On September 11, 2001 I went for an interview with another mission company to be able to work in North Africa, and that was the moment my life changed. The Twin Towers collapsed in New York due to the terror attack, and my life collapsed – at the same time. I was declined by the mission and went on a deep search for healing, changed churches and joined “Living Waters”.
My narcissistic, introspective way of being came fully to bear during 2002 and I rapidly moved up to leadership in Living Waters, found a lady on a conference with whom I fell in love – or so I thought - and I ministered against homosexuality. This lasted until I was asked to present the lecture in the living Waters week on “Narcissism”!
At the end of June 2002 I finally left the mission. Huge debt; no income; no money; no job; no partner. But this time was different. I came into contact with pain which I knew and I could see in others. Beyond this, I knew God was close to me. Thinking that God was leading me into a ministry to those who were healed from being gay I looked to the Church for answers.
A month later I shared with the group about my experiences with Living Waters, my unemployment and pain. Two weeks later I was employed as a project manager and had the first real income. This new work grew exponentially, and together with that my narcissism and introspection I was rather challenged.
Living Waters was supposed to “heal” me from homosexuality but through my new-found life I found that I was becoming a healed homosexual. Living Waters helped me forgive others and be who I was – gay!
I loved my new life – my freedom of being able to come out, the work and me. I have since spent 2 years in the USA. I also know that being gay is who I am. Living in Johannesburg I find it hard as a gay white man in South Africa. South Africa is not as open and accepting to homosexuality as the Constitution states and I have found it harder to be accepted here than in America at times. I still live with my sister and we speak – although she doesn’t really understand the gay life. We are closer now than we’ve ever been.
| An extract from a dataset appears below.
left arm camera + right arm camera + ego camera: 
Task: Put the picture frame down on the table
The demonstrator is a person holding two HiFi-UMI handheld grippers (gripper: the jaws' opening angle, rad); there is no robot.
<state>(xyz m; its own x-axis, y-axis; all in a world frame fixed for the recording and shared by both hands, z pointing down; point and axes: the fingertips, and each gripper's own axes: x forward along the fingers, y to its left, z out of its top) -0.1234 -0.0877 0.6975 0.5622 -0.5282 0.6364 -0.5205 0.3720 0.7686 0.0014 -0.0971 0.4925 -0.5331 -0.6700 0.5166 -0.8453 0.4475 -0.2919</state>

To give up narcissism and introspection is immense and hard, but the journey to God as white or black; man or woman; gay or straight; fat or thin; deaf or hearing - is the sight I need to hold on to. I am forgiving those who tried to change me. I am forgiving God for taking my parents. I am forgiving those at school, the army and university who spoke against me being different. I have accepted being gay. I am accepted and loved.